Diary of the White Witch
by Melissa de la Cruz
2012
A brief companion tale centered on Ingrid Beauchamp, the quietest and most bookish witch in the family. It adds a more intimate look at longing, magic, and the emotional undercurrent of the series.
Serpent's Kiss
by Melissa de la Cruz
2012
With magic finally back in use, the Beauchamp women hope for peace, but old trouble comes rushing in. Freya, Ingrid, and Joanna face love, betrayal, and family secrets that refuse to stay buried.
Winds of Salem
by Melissa de la Cruz
2013
Freya is hurled back to Salem in 1692 with no memory of who she is, while Joanna and Ingrid search the present for a way to bring her home. Past and present both turn deadly.

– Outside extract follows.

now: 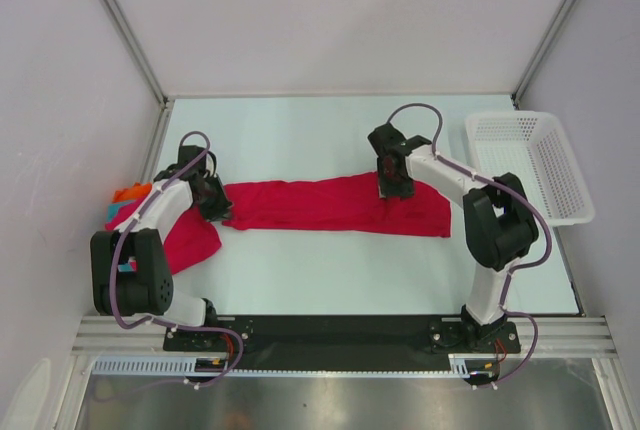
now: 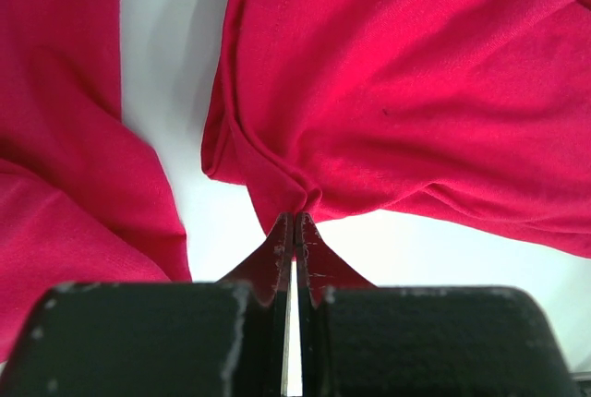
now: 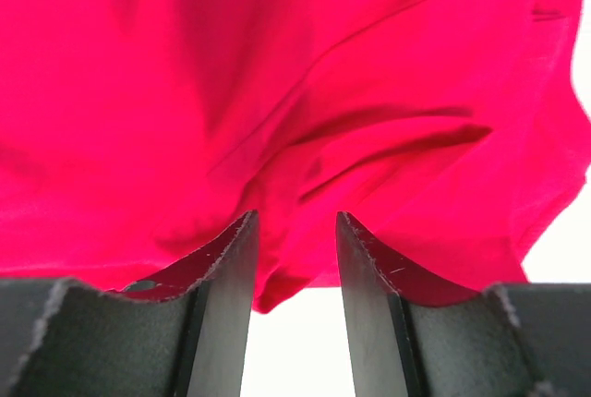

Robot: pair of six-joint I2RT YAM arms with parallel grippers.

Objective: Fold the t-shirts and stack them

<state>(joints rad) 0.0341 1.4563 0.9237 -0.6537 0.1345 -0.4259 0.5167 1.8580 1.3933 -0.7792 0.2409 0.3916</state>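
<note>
A soft crimson-red cloth t-shirt (image 1: 320, 205), gathered into a long band, lies across the middle of the pale table (image 1: 300, 140) in the top view, running from left of centre to right of centre. The left gripper (image 1: 222, 212) pinches the band's left end, its jaws closed tight on a puckered tuck of fabric, as the left wrist view shows (image 2: 294, 222). The right gripper (image 1: 393, 190) hangs over the band's right part, jaws apart and gripping nothing; in the right wrist view (image 3: 294, 222) the cloth spreads just beyond the fingertips, one rumpled edge dipping toward the gap.

With only one end held, any pull by the left arm would likely drag the whole band leftward and undo its shape rather than fold it. The pinch is small, on a bunched corner, so the fabric could slip free under tension. If the right jaws close where they stand, they may catch only the top layer, or a crease, and lift the fold crooked.

A second crimson-red shirt (image 1: 188, 242) lies crumpled at lower left, near the held end; the two could tangle or be grabbed together. A small orange garment (image 1: 128, 192) sits at far left, a white plastic mesh basket (image 1: 520, 140) at far right.
</note>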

Series background & context
The Beauchamp Family books, better known to many readers through Witches of East End, follow a family of immortal witches trying to live quietly in North Hampton while old magic, old loves, and old enemies refuse to stay buried. The series mixes small-town life with Norse mythology, romance, and family history, which gives it a mood very different from Melissa de la Cruz's school-based YA.

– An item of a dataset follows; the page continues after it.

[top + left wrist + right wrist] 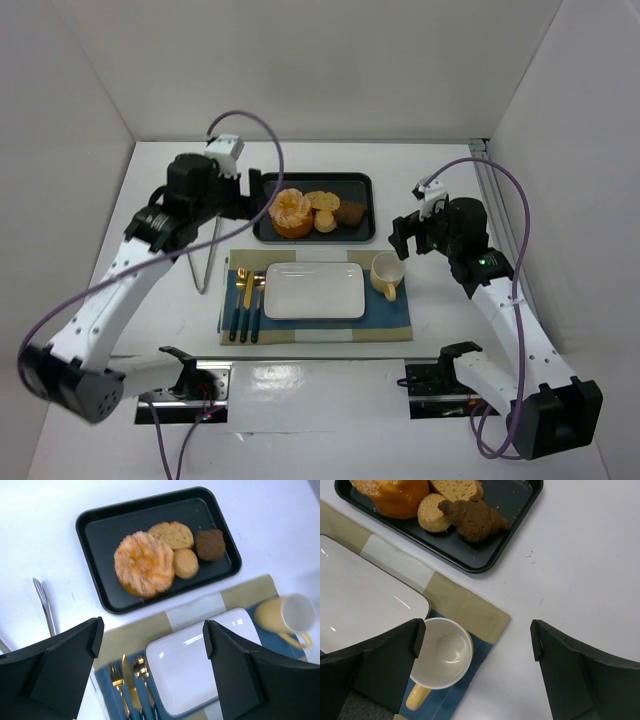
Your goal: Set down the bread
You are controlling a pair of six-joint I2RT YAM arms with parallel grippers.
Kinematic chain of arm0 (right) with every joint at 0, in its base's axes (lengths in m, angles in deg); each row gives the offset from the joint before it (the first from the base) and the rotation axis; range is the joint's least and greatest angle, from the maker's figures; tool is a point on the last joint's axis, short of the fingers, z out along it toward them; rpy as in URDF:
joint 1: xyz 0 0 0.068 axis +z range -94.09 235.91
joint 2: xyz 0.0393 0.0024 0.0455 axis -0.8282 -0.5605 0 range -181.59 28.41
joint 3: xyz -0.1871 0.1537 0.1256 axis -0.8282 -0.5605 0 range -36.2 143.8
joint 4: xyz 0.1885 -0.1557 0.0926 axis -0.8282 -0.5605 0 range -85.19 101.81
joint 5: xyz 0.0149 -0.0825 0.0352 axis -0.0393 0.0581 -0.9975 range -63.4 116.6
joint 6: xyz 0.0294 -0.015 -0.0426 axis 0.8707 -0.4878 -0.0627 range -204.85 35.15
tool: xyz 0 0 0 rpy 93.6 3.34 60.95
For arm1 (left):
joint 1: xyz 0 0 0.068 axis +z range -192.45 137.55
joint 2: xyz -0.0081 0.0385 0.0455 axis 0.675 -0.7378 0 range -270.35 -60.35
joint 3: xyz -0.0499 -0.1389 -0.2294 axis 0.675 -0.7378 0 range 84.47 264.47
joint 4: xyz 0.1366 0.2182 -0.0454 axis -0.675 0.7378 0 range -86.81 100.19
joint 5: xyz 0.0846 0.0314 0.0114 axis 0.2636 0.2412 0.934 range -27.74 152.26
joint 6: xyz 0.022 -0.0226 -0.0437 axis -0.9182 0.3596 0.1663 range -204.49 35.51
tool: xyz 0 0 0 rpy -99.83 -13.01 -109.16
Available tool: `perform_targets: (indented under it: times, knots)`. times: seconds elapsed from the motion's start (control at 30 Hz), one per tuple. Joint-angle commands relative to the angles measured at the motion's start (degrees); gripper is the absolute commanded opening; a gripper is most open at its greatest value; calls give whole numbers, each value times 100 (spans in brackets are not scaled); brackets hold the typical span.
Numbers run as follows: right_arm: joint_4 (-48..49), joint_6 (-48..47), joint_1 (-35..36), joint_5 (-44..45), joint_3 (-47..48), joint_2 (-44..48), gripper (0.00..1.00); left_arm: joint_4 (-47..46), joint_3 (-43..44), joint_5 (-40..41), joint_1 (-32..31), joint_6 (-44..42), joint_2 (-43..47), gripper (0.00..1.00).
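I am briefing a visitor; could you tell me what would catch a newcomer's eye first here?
The large orange swirled bun dominates the black rectangular tray, with the small dark brown bread chunk at its right end. Nearer, an empty white rectangular plate lies on a blue placemat.

The bread (350,213) is a small, dark brown chunk. It lies in the black tray (345,185), at its 3 o'clock end.
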Motion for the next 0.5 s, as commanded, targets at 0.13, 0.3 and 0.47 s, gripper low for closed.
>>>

Joanna, Freya, and Ingrid carry the story.
Joanna is the mother, powerful and controlled, with a long memory and a habit of protecting her daughters by keeping too much to herself. Freya is impulsive, passionate, and drawn toward dangerous love, especially where Killian Gardiner is concerned. Ingrid is quieter, more practical, and often the emotional anchor, even when her own heart is getting complicated. Together they give the books a strong family center. These women argue, protect, hide things, forgive, and circle back to one another no matter what chaos arrives.

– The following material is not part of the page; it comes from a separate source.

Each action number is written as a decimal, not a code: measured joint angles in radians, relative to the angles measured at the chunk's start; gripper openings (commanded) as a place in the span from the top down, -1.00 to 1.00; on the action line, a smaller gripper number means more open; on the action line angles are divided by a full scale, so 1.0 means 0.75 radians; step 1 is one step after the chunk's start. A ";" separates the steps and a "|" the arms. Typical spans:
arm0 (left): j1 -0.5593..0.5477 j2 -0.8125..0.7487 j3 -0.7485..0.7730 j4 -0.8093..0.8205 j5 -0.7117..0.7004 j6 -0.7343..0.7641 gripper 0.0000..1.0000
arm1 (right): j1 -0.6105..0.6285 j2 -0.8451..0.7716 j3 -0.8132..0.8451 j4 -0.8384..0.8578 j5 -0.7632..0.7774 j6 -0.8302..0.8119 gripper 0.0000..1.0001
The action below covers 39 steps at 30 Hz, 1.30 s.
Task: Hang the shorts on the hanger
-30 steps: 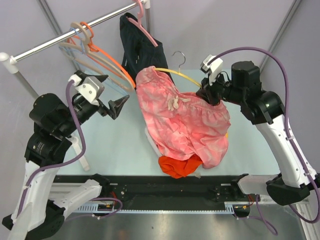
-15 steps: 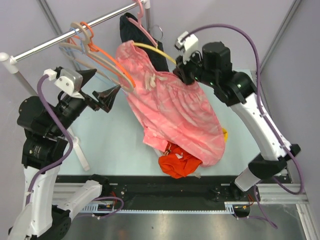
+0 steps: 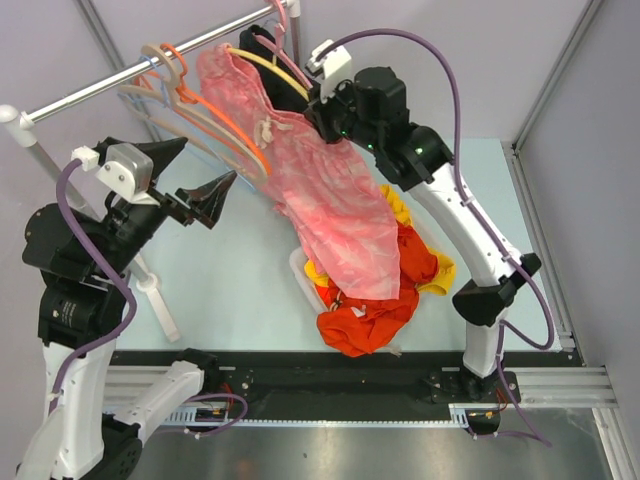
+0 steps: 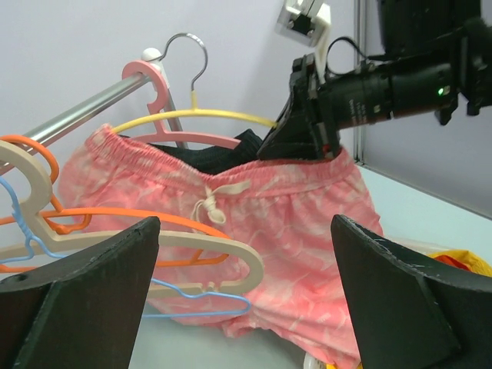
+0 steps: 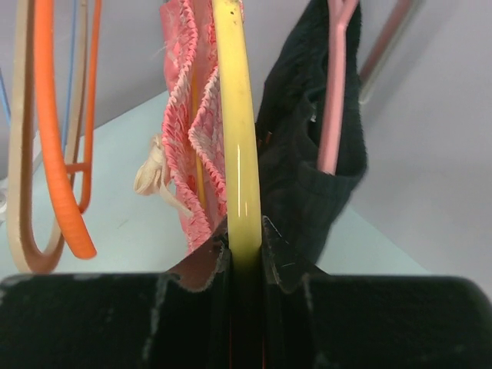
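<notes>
The pink shorts hang by their waistband from the yellow hanger, white drawstring facing left, legs trailing down over the basket. My right gripper is shut on the yellow hanger's right shoulder, with the shorts bunched just left of its jaws. The hanger is up beside the rail; whether its metal hook rests on the rail I cannot tell. My left gripper stands open to the left of the shorts, touching nothing.
A metal rail carries an orange hanger, a beige hanger, a thin blue hanger and a pink hanger with a black garment. A white basket holds orange-red and yellow clothes.
My right arm has carried the hanger and shorts up and to the left, from over the table to the rail. The left gripper has risen a little and stayed open.
</notes>
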<state>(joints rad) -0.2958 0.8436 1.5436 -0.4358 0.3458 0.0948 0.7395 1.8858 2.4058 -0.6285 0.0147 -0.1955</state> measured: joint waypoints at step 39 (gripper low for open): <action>0.002 -0.079 -0.102 0.006 -0.002 0.014 -0.94 | -0.018 0.561 0.233 0.698 -0.016 -0.129 1.00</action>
<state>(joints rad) -0.2943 0.7845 1.4673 -0.4313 0.3447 0.1055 0.7261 2.3062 2.5809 -0.1051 0.0025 -0.2920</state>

The setting matters a lot. North Hampton is not a giant fantasy kingdom. It is a wealthy, insulated coastal town where old houses, local gossip, and private grief leave plenty of space for magic to hide in plain sight. Potions, healing, knots, prophecy, and time-bending danger sit right beside libraries, bars, gardens, and family dinners. That balance gives the books their charm. They can be romantic and supernatural without losing the domestic texture.
Across the series, the stakes keep widening. Missing people, family secrets, Limbo, old crimes, love triangles, and even the Salem witch trials all become part of the larger picture. Yet the emotional core stays consistent: this is a story about women with enormous power who still have to figure out love, trust, and what they owe to the people closest to them.
The novels were adapted for television, which makes sense. They have strong roles, clear atmosphere, and plenty of cliff-edge turns. If you want witch fiction that feels modern, romantic, and rooted in family mess as much as magic, this series is a good place to settle in.